**INSTRUCTIONS FOR THE TASK:** Set down every line of the data, unchanged and complete.

*** DATASET CONTENT ***

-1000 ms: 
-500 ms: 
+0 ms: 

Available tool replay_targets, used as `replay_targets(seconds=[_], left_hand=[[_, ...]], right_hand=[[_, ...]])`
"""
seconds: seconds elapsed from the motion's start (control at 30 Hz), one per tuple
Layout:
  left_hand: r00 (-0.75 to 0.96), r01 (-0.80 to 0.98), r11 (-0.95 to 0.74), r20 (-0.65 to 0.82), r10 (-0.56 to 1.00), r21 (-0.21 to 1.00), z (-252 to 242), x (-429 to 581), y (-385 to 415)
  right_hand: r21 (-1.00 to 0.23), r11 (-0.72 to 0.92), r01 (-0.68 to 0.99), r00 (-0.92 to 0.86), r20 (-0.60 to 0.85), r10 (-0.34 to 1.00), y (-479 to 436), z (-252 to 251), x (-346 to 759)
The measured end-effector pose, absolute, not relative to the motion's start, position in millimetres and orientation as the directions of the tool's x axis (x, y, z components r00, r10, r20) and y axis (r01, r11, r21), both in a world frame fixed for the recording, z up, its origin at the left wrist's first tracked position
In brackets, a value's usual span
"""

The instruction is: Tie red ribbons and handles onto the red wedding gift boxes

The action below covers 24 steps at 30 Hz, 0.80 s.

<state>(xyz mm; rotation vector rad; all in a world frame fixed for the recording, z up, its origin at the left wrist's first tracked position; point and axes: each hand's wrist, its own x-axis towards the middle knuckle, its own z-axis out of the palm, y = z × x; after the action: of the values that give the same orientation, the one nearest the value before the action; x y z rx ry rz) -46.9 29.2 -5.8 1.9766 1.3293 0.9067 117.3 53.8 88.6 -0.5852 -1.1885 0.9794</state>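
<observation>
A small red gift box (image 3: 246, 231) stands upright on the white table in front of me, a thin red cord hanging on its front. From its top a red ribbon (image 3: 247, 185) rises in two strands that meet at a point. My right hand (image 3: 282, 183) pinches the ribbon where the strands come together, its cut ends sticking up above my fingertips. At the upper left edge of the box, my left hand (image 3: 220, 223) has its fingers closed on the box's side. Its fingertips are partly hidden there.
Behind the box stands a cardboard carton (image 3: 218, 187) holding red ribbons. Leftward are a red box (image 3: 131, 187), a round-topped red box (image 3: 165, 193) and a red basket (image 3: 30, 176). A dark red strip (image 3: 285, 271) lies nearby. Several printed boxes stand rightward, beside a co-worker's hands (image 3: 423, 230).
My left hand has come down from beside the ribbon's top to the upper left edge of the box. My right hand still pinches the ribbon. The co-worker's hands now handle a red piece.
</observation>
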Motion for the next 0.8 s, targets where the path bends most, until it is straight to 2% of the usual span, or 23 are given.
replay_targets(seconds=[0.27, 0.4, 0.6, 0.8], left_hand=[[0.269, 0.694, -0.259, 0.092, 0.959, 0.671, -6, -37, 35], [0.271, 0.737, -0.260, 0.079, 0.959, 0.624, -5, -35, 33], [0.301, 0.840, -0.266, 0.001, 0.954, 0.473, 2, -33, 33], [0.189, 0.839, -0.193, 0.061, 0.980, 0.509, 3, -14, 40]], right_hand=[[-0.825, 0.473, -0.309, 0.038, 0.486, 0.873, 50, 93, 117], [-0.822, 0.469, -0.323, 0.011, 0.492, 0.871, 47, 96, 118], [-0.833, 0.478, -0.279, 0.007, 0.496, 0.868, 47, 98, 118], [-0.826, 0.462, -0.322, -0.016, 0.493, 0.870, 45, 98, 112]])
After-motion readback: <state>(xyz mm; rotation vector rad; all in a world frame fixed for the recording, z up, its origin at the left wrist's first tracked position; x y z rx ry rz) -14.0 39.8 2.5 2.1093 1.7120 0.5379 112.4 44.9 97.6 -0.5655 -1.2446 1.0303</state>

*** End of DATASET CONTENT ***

**EXPECTED ANSWER:**
-1000 ms: 
-500 ms: 
+0 ms: 

Available tool replay_targets, used as `replay_targets(seconds=[_], left_hand=[[_, ...]], right_hand=[[_, ...]])`
"""
seconds: seconds elapsed from the motion's start (control at 30 Hz), one per tuple
Layout:
  left_hand: r00 (-0.75 to 0.96), r01 (-0.80 to 0.98), r11 (-0.95 to 0.74), r20 (-0.65 to 0.82), r10 (-0.56 to 1.00), r21 (-0.21 to 1.00), z (-252 to 242), x (-429 to 581), y (-385 to 415)
  right_hand: r21 (-1.00 to 0.23), r11 (-0.72 to 0.92), r01 (-0.68 to 0.99), r00 (-0.92 to 0.86), r20 (-0.60 to 0.85), r10 (-0.34 to 1.00), y (-479 to 436), z (-252 to 251), x (-346 to 759)
The measured end-effector pose, absolute, not relative to the motion's start, position in millimetres and orientation as the directions of the tool's x axis (x, y, z components r00, r10, r20) and y axis (r01, r11, r21), both in a world frame fixed for the recording, z up, its origin at the left wrist's first tracked position
In brackets, a value's usual span
"""

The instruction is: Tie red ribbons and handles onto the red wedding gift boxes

The action below covers 24 steps at 30 Hz, 0.80 s.

<state>(xyz mm; rotation vector rad; all in a world frame fixed for the recording, z up, its origin at the left wrist's first tracked position; point and axes: each hand's wrist, its own x-axis towards the middle knuckle, its own z-axis out of the palm, y = z × x; after the action: of the values that give the same orientation, the one nearest the value before the action; x y z rx ry rz) -46.9 29.2 -5.8 1.9766 1.3293 0.9067 117.3 53.8 88.6 -0.5852 -1.1885 0.9794</state>
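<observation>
A small red gift box (image 3: 246, 231) stands upright on the white table in front of me, a thin red cord hanging on its front. From its top a red ribbon (image 3: 247, 185) rises in two strands that meet at a point. My right hand (image 3: 282, 183) pinches the ribbon where the strands come together, its cut ends sticking up above my fingertips. At the upper left edge of the box, my left hand (image 3: 220, 223) has its fingers closed on the box's side. Its fingertips are partly hidden there.
Behind the box stands a cardboard carton (image 3: 218, 187) holding red ribbons. Leftward are a red box (image 3: 131, 187), a round-topped red box (image 3: 165, 193) and a red basket (image 3: 30, 176). A dark red strip (image 3: 285, 271) lies nearby. Several printed boxes stand rightward, beside a co-worker's hands (image 3: 423, 230).
My left hand has come down from beside the ribbon's top to the upper left edge of the box. My right hand still pinches the ribbon. The co-worker's hands now handle a red piece.
</observation>
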Motion for the next 0.8 s, targets where the path bends most, until it is straight to 2% of the usual span, or 23 are given.
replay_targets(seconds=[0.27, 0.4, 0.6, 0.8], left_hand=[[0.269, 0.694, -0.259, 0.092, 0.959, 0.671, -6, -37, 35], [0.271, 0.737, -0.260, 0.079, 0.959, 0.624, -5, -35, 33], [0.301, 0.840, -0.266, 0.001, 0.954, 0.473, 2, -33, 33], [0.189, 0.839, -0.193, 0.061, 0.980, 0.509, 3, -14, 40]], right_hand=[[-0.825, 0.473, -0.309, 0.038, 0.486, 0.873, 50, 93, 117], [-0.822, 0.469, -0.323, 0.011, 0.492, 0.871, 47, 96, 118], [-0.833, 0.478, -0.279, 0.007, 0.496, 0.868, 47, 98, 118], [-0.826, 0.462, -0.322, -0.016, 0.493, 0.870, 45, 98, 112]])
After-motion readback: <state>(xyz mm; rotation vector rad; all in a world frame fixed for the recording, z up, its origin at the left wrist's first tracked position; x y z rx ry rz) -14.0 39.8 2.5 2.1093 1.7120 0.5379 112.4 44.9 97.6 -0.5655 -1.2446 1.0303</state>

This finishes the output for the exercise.